Work request:
Read the listing below and copy out every line that holds "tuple".
====================
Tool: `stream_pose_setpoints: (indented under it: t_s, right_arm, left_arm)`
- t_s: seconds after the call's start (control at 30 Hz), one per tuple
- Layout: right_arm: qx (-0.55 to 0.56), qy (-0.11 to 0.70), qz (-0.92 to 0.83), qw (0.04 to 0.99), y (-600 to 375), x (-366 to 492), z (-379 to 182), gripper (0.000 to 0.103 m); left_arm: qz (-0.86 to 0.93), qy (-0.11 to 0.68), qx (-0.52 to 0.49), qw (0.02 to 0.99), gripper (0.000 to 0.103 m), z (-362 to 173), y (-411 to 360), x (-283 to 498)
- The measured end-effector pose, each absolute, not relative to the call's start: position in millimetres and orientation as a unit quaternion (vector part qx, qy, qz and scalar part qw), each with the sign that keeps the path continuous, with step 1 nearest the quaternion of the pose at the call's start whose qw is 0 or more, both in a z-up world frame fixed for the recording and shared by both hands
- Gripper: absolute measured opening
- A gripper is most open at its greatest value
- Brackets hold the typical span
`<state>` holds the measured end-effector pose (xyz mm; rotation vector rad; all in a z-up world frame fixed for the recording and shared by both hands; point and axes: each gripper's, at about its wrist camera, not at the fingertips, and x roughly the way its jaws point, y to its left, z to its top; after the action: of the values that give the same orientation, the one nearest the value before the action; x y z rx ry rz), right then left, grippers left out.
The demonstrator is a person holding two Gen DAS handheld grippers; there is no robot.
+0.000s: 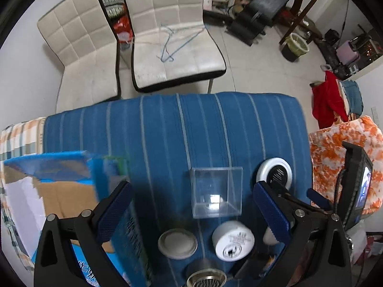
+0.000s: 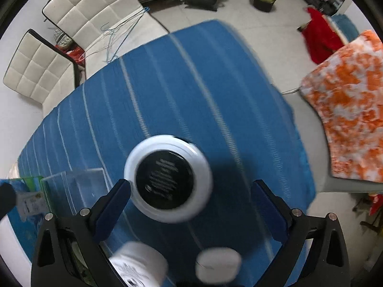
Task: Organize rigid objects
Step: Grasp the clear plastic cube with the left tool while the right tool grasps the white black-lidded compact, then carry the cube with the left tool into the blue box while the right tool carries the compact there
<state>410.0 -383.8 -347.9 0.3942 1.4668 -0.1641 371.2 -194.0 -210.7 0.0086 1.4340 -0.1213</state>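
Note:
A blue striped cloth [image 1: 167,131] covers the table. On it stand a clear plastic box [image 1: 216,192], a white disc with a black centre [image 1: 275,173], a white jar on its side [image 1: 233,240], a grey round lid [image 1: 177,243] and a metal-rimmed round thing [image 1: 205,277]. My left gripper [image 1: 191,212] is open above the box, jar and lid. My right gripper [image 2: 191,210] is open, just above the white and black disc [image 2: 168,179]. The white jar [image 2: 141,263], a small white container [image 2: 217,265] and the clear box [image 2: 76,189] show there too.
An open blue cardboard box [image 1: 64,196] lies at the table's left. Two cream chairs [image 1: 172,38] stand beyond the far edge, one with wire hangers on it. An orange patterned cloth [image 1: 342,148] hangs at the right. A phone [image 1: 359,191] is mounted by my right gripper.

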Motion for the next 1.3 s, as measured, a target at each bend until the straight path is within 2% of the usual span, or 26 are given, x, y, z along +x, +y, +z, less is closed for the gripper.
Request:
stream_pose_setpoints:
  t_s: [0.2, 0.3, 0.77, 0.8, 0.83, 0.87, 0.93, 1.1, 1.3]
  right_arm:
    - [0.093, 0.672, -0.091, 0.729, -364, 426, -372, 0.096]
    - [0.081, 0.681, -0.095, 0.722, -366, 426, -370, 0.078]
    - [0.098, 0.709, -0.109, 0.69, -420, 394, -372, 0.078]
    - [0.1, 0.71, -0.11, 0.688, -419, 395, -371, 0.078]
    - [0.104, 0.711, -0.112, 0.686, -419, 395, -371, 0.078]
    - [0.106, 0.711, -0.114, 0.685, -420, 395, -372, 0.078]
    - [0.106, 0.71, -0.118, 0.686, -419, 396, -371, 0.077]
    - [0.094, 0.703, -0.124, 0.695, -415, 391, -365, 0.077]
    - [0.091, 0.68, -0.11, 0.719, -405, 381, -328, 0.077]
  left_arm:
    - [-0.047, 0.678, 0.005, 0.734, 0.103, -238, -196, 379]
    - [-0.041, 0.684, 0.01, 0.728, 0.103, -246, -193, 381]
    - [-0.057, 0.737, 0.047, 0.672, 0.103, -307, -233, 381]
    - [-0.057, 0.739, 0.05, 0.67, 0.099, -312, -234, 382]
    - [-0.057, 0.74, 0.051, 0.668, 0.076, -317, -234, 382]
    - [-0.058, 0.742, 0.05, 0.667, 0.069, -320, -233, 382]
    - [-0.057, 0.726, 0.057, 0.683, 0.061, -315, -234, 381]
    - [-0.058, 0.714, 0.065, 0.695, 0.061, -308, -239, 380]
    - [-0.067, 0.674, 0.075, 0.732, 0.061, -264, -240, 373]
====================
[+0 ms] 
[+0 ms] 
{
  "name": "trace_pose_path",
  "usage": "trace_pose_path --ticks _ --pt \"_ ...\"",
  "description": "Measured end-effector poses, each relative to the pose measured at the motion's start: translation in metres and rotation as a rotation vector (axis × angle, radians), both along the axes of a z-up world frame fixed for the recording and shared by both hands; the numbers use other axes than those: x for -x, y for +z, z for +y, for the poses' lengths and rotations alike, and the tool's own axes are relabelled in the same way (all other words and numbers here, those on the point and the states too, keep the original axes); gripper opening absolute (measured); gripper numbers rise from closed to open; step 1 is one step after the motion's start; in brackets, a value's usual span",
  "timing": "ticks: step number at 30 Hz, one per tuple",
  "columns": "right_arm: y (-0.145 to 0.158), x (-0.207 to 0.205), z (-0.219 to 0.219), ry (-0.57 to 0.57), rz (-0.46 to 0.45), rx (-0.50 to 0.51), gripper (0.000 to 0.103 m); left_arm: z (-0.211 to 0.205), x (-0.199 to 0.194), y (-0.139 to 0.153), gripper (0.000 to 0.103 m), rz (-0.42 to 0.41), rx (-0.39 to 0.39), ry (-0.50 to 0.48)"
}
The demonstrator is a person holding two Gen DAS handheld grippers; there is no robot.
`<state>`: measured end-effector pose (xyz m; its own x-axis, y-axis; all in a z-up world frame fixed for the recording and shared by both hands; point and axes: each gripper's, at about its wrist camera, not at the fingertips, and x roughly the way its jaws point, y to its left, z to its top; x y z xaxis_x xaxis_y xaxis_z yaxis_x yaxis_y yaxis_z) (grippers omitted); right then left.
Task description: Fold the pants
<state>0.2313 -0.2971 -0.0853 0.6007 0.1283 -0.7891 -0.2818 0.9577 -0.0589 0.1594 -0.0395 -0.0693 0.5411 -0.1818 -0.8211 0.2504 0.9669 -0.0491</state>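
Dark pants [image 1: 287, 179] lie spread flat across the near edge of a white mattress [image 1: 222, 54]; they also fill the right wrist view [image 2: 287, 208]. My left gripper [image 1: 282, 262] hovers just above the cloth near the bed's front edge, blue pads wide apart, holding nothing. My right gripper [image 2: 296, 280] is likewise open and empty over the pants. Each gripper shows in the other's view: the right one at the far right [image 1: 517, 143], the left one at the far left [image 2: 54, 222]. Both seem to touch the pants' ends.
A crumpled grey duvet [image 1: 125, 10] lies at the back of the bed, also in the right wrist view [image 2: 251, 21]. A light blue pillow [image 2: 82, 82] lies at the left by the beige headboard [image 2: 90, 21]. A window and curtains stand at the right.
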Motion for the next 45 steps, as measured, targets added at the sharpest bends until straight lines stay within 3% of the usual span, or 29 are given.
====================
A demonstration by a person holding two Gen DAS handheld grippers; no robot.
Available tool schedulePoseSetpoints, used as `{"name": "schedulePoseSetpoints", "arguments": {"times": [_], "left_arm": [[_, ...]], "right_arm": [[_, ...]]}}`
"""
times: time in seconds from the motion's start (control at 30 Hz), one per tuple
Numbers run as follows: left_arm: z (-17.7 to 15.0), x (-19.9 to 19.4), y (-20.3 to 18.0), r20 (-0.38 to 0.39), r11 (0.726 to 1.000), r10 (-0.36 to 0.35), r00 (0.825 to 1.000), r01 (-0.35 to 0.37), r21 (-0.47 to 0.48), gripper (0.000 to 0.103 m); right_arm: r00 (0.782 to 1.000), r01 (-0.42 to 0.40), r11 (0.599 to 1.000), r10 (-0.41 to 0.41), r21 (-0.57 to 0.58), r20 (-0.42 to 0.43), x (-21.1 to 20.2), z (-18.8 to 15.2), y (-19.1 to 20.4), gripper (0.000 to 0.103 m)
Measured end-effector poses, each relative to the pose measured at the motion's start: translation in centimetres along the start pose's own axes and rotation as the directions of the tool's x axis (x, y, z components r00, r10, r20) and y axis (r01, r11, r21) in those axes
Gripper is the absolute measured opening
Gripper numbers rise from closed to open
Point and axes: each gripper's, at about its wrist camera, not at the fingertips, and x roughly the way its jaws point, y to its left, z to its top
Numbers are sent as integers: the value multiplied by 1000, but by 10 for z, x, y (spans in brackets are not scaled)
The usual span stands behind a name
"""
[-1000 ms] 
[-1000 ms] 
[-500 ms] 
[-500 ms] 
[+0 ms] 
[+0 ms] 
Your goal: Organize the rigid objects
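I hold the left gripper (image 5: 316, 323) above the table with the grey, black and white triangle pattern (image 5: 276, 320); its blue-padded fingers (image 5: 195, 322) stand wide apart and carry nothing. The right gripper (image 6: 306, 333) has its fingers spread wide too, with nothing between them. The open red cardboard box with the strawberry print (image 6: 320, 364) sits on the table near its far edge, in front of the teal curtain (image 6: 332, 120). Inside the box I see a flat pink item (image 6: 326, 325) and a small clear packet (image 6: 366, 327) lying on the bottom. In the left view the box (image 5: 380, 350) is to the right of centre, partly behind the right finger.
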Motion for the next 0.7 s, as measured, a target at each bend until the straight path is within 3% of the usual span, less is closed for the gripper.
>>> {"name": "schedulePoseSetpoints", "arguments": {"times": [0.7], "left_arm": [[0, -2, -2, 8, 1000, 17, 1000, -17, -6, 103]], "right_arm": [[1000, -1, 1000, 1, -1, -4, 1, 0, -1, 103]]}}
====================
Solution:
- t_s: seconds after the call's start (control at 30 Hz), one per tuple
  "timing": "ticks: step number at 30 Hz, one per tuple",
times: time in seconds from the motion's start (control at 30 Hz), one per tuple

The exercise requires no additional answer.